7 Responses to “The Go! Team: Thunder, Lightning, Strike”

  1. Chris Says:

    Excellent. Just kind of works doesn’t it? Seems much more honest and is
    much more engaging than the arch productions of
    Air/polyphonic spree, etc.
    I heard/saw Malcolm McLaren (Buffalo girls),
    The Beatles (White album/zebra crossing) and Talking Heads (some indeterminate nod to new wave).
    It’s a hash - but so is bubble and squeak and as we know that tastes delicious!
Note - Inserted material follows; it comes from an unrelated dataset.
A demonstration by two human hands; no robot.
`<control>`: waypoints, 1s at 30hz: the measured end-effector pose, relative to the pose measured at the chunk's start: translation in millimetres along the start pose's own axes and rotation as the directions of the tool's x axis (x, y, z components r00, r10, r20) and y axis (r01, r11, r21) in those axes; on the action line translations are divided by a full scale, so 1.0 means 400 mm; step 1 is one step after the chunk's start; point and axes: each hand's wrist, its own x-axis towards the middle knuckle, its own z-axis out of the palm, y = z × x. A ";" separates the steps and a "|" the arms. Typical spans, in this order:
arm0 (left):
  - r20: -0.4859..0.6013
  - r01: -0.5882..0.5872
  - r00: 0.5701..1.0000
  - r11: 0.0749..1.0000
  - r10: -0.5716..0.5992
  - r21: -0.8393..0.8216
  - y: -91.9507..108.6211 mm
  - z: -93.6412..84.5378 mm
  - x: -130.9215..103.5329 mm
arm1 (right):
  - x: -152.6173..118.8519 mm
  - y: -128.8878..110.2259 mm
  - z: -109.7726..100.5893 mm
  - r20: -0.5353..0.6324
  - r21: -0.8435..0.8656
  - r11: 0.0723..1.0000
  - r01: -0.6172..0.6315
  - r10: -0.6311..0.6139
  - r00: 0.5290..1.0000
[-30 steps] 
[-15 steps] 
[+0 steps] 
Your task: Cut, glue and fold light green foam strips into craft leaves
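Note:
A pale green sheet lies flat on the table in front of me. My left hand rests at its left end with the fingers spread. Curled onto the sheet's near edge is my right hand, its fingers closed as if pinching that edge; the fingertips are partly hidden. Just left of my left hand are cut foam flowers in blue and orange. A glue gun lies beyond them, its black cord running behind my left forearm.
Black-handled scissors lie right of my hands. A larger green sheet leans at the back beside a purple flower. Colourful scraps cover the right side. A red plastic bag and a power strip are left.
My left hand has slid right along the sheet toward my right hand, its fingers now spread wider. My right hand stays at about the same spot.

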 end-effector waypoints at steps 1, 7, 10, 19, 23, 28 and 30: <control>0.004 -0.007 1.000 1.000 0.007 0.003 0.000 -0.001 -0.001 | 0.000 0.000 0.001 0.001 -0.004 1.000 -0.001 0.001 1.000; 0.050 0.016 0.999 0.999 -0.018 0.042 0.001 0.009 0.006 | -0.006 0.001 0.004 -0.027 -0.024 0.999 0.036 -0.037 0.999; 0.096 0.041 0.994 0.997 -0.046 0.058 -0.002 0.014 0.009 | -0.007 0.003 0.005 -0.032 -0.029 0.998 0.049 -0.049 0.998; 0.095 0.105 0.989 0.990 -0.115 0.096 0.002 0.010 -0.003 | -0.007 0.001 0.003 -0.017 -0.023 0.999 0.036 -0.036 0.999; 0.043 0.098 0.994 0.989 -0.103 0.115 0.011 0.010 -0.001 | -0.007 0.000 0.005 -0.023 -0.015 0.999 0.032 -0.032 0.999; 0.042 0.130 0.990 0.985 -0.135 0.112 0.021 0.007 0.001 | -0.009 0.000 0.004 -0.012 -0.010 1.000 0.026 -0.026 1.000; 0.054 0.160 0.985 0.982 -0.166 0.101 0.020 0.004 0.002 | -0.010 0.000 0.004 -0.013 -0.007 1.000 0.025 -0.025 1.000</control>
    [Dazr - my text won’t wrap in your boc, hence line breaks]

    Good tip, D.

  2. Darren Brierton Says:

    Chris: pleased you liked it. I agree—it’s a mish-mash of all kinds of different sounds just thrown together and yet somehow it works. I agree too about how the production is more honest; the video was made by the band on Super 8, and the album was, according to the sleeve notes, “recorded in Jan & Ed’s basement”! The whole album is an extraordinary mixture of styles: a couple of the tracks start off Sonic Youth style, just rocking out, and then the sudden inroduction of horns and a tambourine and its seamlessly and perfectly pure Norther Soul!

    Re the line wrapping: I don’t know what’s causing that problem. I’ll need to look into it. This is in Safari on Mac OS X, right?

  3. Kris Says:

    same on Firefox 1.0 for Mac

  4. Darren Brierton Says:

    Hmmm … I can’t seem to reproduce it in Konqueror (uses the same rendering engine as Safari) and there doesn’t seem to be any mention of this on the WordPress forum. I definitely can’t reproduce it in Firefox in either Linux or Windows. I asked a friend to check in Safari and he couldn’t reproduce it either.

    Kris: can you send me a screenshot to me by email?

    Chris: can you bring your laptop with you this weekend?

  5. Ivan Says:

    I met the Polyphonic Spree on the train to London once. They were a groovy bunch of guys, but I was stuck in the middle of the carriage with them for three hours. Of course you never imagine, when you get on a train sit down and start reading the FT, that you are surrounded by weirdos. At first I thought they were christians.

    I

  6. Darren Brierton Says:

    Ivan: you met The Polyphonic Spree? Were they wearing their robes on the train? I’ve seen them live, but that doesn’t really count as meeting them I guess …

  7. Ivan Says:

    They were in civvies. When I got on the train everything seemed normal. OK, they were a few Americans on the train. Quite a few Americans. In fact the carriage was full of Americans. They seem to know each other. I was at a table seat and the other three guys at the table were these Americans. I had a window seat! ‘Companies and Markets’ suddenly got very interesting. Every now and then a group of them somewhere on the carriage would start singing a snatch of something. Americans are so fucking polite. The only polite nutters I know are Christians - I thought I was surrounded by some kind of crazy religious sect.

    Gradually the truth dawned on me. At Euston I managed to speak to one of them. Yes we are a band, the Polyphonic Spree. Several of the urged fliers on me. They were on their way to do a Radio 1 session.

    “Heh heh. You Americans are very groovy. You are a rock band yes? How you like our nice British trains?”